Work order: Scan the material for the word "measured", and copy each line where it shows up.

Available data:
..............................

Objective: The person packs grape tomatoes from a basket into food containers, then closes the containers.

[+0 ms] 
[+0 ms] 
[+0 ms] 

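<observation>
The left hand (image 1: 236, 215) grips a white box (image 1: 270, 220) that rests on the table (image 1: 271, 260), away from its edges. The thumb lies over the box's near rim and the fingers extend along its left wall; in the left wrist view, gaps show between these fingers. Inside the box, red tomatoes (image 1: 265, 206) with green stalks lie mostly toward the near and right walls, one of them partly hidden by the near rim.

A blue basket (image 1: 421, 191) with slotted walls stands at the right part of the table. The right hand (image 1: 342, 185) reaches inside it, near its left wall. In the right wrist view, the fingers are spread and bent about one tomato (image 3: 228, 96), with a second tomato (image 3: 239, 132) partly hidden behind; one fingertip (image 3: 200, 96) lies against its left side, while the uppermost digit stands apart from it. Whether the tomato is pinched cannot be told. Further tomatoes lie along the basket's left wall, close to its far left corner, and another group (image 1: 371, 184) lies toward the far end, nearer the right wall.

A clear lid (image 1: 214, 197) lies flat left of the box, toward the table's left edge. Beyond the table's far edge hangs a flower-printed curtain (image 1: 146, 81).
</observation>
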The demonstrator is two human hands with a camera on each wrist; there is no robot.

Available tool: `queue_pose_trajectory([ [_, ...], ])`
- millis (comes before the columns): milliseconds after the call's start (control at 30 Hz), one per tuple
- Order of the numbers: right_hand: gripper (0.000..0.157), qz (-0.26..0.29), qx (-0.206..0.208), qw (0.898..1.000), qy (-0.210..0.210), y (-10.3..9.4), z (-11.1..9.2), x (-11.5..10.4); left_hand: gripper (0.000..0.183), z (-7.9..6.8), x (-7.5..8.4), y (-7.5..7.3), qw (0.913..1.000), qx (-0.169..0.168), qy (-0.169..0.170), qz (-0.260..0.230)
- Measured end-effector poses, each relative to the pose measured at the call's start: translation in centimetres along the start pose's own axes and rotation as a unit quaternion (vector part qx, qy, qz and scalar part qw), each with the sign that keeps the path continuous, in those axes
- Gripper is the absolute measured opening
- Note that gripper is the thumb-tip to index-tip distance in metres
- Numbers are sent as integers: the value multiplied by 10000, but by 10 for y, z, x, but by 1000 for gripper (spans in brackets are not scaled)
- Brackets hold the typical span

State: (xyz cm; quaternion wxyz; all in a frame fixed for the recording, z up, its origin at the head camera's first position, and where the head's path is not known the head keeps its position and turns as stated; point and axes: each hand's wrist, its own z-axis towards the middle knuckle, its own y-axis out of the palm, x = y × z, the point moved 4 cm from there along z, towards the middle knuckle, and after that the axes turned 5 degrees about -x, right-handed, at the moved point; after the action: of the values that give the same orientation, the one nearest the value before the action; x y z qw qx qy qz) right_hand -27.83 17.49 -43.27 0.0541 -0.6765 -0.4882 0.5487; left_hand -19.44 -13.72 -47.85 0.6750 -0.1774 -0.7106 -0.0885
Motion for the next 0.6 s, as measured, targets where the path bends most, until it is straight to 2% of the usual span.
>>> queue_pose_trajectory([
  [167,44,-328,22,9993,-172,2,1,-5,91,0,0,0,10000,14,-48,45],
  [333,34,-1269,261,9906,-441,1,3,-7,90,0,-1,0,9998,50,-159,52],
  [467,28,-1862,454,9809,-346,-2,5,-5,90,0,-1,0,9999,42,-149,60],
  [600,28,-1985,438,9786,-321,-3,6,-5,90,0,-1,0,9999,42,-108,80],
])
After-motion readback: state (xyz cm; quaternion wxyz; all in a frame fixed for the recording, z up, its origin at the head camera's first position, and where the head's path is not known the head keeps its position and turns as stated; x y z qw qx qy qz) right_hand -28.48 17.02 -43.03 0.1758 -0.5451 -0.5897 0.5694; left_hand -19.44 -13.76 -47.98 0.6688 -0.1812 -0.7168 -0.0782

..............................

Worked solution:
- Measured end-effector poses, each relative to the pose measured at the call's start: translation in centimetres along the start pose's own axes and rotation as a unit quaternion (vector part qx, qy, qz and scalar part qw), each with the sign that keeps the path continuous, in those axes
- Gripper is the absolute measured opening
Motion for the next 0.6 s, as measured, targets where the path bends most, until it is straight to 2% of the usual span.

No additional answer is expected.